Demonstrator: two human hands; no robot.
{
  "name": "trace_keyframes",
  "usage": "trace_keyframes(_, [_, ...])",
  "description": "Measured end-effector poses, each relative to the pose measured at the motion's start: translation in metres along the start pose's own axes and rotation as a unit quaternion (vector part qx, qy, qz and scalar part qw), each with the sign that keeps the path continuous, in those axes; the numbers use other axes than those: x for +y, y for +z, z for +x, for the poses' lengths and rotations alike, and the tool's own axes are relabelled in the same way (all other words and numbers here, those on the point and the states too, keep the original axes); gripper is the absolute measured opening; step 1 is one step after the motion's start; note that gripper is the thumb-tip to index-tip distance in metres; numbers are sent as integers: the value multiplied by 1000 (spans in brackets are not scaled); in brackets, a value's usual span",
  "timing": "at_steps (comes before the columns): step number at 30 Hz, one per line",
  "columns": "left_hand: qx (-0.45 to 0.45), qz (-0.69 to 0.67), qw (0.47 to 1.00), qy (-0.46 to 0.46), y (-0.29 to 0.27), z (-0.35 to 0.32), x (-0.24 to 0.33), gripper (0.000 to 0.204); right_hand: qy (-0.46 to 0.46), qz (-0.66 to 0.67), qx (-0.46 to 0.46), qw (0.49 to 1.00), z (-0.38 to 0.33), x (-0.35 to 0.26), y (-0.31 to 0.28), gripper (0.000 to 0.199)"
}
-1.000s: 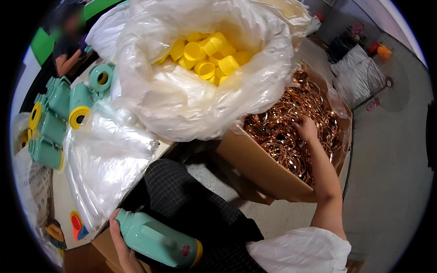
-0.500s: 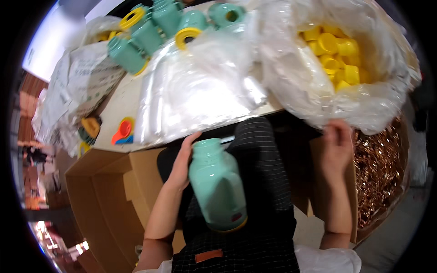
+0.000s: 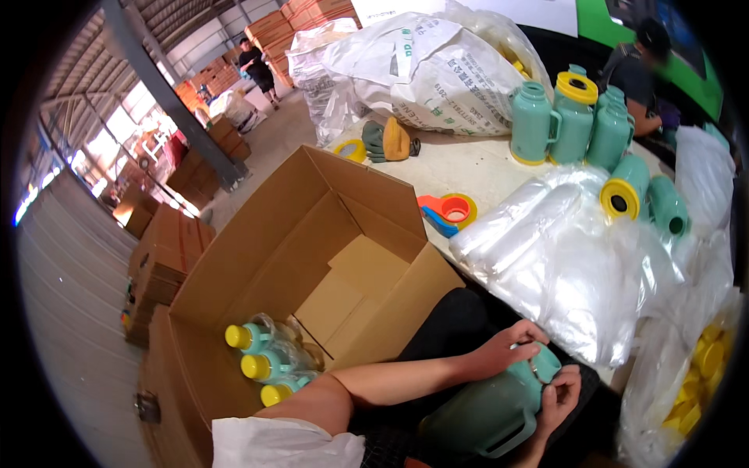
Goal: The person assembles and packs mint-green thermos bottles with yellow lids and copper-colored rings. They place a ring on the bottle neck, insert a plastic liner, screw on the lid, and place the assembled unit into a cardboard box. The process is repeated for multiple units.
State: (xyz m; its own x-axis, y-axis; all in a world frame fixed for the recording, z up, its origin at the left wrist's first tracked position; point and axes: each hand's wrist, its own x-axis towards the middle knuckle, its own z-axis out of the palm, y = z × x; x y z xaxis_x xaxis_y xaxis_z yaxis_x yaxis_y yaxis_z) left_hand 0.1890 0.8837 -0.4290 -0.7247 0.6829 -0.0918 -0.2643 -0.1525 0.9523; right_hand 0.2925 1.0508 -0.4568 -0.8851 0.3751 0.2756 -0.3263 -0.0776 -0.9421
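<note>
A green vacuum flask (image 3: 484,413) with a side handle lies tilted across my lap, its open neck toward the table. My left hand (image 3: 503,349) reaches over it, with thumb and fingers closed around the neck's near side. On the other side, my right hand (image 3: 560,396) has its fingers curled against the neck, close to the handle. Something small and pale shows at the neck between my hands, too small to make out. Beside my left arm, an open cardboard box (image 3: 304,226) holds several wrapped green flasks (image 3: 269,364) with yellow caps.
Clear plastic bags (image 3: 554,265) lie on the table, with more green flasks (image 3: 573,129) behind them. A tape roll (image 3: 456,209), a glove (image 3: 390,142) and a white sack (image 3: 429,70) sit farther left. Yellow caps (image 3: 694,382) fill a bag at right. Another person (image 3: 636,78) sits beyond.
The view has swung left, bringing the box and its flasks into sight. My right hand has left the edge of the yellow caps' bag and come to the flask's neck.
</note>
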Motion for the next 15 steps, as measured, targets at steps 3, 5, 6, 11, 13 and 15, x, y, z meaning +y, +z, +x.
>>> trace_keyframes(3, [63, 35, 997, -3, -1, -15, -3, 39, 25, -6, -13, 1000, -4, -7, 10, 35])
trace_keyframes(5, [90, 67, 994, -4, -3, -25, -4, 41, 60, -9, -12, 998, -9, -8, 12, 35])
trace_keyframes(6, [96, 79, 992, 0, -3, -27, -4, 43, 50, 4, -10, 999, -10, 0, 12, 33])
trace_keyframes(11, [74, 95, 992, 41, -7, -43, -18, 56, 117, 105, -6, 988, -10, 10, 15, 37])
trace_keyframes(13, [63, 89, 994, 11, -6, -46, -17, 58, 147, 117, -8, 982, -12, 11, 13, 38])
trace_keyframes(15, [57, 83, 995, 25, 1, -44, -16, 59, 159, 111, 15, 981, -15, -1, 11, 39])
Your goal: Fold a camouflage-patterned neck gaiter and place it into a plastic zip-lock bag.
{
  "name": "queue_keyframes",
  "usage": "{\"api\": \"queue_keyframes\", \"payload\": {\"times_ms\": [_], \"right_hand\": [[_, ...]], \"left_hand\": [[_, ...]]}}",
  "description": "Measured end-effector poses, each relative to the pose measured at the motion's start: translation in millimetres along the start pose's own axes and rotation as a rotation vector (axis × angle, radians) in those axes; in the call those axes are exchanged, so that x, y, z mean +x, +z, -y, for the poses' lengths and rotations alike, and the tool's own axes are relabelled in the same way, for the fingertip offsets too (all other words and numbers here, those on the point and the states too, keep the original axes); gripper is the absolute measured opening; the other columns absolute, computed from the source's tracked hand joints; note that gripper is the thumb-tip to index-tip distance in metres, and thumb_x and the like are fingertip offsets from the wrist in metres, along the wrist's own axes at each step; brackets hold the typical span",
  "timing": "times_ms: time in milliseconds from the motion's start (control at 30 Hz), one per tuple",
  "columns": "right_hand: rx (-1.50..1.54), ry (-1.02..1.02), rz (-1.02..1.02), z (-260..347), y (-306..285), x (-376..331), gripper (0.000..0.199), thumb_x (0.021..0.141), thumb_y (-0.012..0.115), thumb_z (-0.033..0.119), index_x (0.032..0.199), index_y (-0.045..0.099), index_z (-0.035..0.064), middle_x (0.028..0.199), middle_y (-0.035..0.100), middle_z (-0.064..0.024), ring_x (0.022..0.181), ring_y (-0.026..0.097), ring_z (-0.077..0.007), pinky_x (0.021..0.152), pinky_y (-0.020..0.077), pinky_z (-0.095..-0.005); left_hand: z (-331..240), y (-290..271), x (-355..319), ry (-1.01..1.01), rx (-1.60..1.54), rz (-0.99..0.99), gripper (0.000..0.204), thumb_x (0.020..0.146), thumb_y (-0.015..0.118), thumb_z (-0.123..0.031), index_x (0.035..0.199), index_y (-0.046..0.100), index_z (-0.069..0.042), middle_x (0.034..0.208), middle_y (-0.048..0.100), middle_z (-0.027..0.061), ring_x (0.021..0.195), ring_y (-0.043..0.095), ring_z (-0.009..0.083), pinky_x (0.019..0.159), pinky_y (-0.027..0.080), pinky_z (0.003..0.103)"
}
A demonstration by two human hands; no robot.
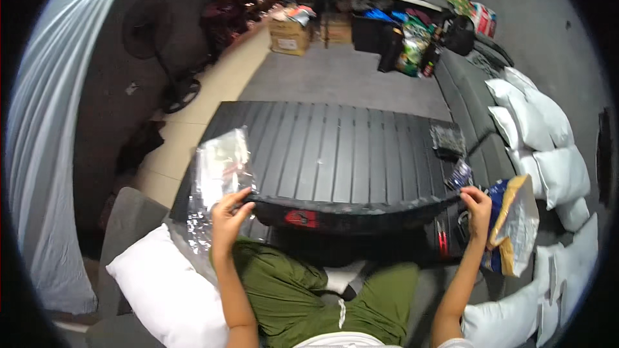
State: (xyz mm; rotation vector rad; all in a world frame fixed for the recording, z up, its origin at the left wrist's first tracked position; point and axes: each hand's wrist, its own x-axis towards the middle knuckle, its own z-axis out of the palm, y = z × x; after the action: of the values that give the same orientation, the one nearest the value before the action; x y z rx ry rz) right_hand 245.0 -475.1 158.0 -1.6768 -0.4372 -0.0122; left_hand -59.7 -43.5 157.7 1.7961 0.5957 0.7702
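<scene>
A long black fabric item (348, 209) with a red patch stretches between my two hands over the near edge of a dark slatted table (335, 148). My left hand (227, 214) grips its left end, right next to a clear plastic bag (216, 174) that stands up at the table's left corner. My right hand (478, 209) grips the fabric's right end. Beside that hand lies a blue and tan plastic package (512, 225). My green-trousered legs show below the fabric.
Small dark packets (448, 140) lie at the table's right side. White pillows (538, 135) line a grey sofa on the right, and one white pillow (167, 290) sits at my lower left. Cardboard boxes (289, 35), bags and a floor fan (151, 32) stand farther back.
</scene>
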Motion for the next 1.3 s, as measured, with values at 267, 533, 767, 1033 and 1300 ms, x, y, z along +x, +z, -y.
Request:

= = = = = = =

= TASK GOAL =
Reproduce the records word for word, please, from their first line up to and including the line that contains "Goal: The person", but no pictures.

= ANSWER =
Demonstrator: two human hands; no robot.
{
  "name": "trace_keyframes",
  "usage": "trace_keyframes(_, [_, ...])",
  "description": "Measured end-effector poses, each relative to the pose measured at the motion's start: translation in metres along the start pose's own axes and rotation as a unit quaternion (vector part qx, qy, qz and scalar part qw), each with the sign that keeps the path continuous, in those axes; the numbers use other axes than those: x for +y, y for +z, z for +x, for the poses' lengths and rotations alike, and the tool's own axes are relabelled in the same way (all other words and numbers here, those on the point and the states too, keep the original axes); gripper is the absolute measured opening; step 1 is one step after the motion's start; note that gripper is the thumb-tip to index-tip distance in metres; numbers are sent as integers: the value multiplied by 1000 (spans in brackets are not scaled); in brackets, a value's usual span",
  "timing": "at_steps (comes before the columns): step number at 30 Hz, one per line",
  "columns": "left_hand: qx (-0.45 to 0.45), qz (-0.69 to 0.67), qw (0.47 to 1.00), qy (-0.46 to 0.46), y (-0.29 to 0.27), z (-0.35 to 0.32), x (-0.24 to 0.33), gripper (0.000 to 0.204); right_hand: qy (-0.46 to 0.46), qz (-0.66 to 0.67), qx (-0.46 to 0.46), qw (0.49 to 1.00), z (-0.38 to 0.33), x (-0.35 to 0.26), y (-0.31 to 0.28), gripper (0.000 to 0.199)"
}
-1.000s: 
-0.500s: 
+0.000s: 
Goal: The person assembles and packs mint-green thermos bottles with yellow lids and copper-colored rings. They place a ring on the bottle neck, insert a plastic liner, screw on the lid, and place the assembled unit into a cardboard box. The process is repeated for multiple units.

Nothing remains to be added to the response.